Soumis à un sous-financement chronique depuis plus de 25 ans, le réseau de la santé et des services sociaux québécois n’aura jamais été aussi ébranlé et affaibli qu’avec les mesures d’austérité qui continuent de s’abattre sur le Québec depuis l’élection des libéraux de Philippe Couillard, en 2014. Ces compressions sans précédent ont eu des effets désastreux sur la population et sur les 257 000 travailleuses et travailleurs qui œuvrent dans le réseau. Pour faire avaler cette pilule austère, le ministre de la Santé, Gaétan Barrette, a imposé une énième réforme qui force entre autres la fusion des établissements en mégacentres, dont treize centres intégrés et neuf centres intégrés universitaires. Du jamais vu. Pourtant, c’est le même gouvernement qui s’est récemment vanté de dégager des surplus budgétaires de 3,7 milliards de dollars en 2015-2016, et de 1,7 milliard pour les six premiers mois de l’année 2016. Et ce n’est pas l’injection récente de quelque 300 millions de dollars dans le réseau qui va changer la donne. Des miettes en comparaison du 1,5 milliard versé au Fonds des générations l’an dernier et des 2 milliards de plus que souhaite y verser le gouvernement l’an prochain.
Un aveuglement total
Cette refonte sans précédent des services devait d’abord remettre le patient au centre des activités du réseau, aux dires des libéraux du premier ministre Philippe Couillard, lui-même auteur d’une autre réorganisation inachevée décrétée en 2004. C’est tout le contraire qui s’est produit, générant pour la population une détérioration des services ainsi que de la détresse et des cris du cœur. Malgré les rapports dévastateurs du Protecteur du citoyen et du Commissaire à la santé et au bien-être démontrant la détérioration de l’accès et de la qualité des services aux usagers, le gouvernement a toujours maintenu que les services directs n’ont jamais été affectés.

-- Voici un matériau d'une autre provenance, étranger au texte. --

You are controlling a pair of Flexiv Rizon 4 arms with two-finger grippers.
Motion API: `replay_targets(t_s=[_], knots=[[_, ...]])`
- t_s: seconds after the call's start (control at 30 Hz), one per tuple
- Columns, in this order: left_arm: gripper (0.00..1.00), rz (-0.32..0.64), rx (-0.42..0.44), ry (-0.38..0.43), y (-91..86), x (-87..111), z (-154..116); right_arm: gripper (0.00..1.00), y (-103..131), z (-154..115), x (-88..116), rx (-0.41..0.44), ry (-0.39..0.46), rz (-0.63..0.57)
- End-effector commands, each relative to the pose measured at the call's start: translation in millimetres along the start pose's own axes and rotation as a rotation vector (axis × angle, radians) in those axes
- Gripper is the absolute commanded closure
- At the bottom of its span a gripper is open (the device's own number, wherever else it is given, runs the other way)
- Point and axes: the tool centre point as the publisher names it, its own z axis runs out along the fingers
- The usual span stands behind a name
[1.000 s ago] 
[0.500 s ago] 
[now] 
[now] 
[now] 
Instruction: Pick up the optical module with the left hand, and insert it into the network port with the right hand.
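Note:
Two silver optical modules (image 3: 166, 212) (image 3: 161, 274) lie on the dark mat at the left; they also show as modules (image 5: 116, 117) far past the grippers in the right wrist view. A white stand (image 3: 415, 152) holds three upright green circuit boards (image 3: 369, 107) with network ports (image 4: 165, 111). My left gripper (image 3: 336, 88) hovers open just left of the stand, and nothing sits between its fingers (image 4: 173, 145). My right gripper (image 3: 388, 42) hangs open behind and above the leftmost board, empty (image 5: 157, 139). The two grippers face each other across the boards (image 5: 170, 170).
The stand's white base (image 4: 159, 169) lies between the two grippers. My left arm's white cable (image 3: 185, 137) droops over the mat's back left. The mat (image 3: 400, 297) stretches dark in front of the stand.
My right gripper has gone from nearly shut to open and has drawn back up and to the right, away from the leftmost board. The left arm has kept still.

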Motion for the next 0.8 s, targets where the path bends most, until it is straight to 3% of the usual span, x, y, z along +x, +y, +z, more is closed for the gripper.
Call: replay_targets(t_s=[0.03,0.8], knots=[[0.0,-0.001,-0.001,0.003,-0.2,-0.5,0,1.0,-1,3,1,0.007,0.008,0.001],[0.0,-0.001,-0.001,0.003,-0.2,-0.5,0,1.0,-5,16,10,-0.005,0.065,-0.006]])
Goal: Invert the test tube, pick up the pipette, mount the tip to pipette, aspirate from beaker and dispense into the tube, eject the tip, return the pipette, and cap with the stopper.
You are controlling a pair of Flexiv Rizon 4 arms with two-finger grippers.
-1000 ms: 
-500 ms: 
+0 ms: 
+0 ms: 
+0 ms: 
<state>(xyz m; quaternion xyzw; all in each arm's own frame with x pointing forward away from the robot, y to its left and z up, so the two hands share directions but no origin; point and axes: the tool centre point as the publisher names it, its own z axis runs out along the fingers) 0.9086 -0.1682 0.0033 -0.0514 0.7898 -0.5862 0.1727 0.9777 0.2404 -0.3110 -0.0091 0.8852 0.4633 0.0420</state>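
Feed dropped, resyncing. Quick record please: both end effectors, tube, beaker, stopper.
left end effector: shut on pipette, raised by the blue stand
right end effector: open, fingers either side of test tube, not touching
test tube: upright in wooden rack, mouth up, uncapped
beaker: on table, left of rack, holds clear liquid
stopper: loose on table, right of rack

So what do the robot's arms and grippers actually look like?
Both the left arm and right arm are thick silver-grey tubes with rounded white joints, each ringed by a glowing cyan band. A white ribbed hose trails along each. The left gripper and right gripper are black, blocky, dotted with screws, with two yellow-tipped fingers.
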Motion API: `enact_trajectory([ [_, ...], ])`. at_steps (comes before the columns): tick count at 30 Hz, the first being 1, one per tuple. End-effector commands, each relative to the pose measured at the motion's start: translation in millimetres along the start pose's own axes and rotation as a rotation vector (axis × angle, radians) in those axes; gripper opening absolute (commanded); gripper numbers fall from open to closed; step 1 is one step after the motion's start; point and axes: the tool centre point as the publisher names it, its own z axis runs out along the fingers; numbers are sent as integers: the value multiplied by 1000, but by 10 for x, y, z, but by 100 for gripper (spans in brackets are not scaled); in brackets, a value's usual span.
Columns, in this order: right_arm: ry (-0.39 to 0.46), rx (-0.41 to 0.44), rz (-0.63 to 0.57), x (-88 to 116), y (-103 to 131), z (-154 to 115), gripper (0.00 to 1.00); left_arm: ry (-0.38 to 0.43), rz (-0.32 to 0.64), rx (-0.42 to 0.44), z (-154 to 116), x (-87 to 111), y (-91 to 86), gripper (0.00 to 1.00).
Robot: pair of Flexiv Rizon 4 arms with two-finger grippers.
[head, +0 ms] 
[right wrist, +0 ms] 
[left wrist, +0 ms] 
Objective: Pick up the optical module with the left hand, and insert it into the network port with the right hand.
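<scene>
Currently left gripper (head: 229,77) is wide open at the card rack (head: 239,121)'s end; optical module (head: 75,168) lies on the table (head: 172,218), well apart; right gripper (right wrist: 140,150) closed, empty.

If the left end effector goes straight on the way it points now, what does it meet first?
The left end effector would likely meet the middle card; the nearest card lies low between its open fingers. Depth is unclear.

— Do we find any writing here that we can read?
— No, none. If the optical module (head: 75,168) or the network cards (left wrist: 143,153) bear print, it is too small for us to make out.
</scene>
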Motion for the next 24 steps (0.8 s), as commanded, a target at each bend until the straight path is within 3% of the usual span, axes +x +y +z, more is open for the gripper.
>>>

En outre, des centaines d’organismes communautaires et d’associations de défense des droits ont tour à tour fustigé cette réforme. D’autres comme Médecins québécois pour un régime public ou encore le Réseau de recherche en interventions en sciences infirmières du Québec de l’Université de Montréal ont joint leur voix à ce concert de protestations, critiquant par ailleurs le renforcement du pouvoir médical sur notre système public de santé et de services sociaux. Des constats d’ailleurs partagés par les trois partis de l’opposition.
Pour leur part, les syndicats affiliés à la CSN n’ont cessé de manifester et continuent de décrier les effets néfastes des fusions et des mesures d’austérité ou « d’optimisation », ainsi que la dégradation marquée des conditions de travail et les pertes d’emplois. Même les gestionnaires n’ont pas échappé aux pressions et aux diktats du ministre Barrette, devenu seul décideur d’un réseau ultra centralisé. Jamais dans l’histoire du réseau n’aura-t-on vu une telle unanimité contre une réforme.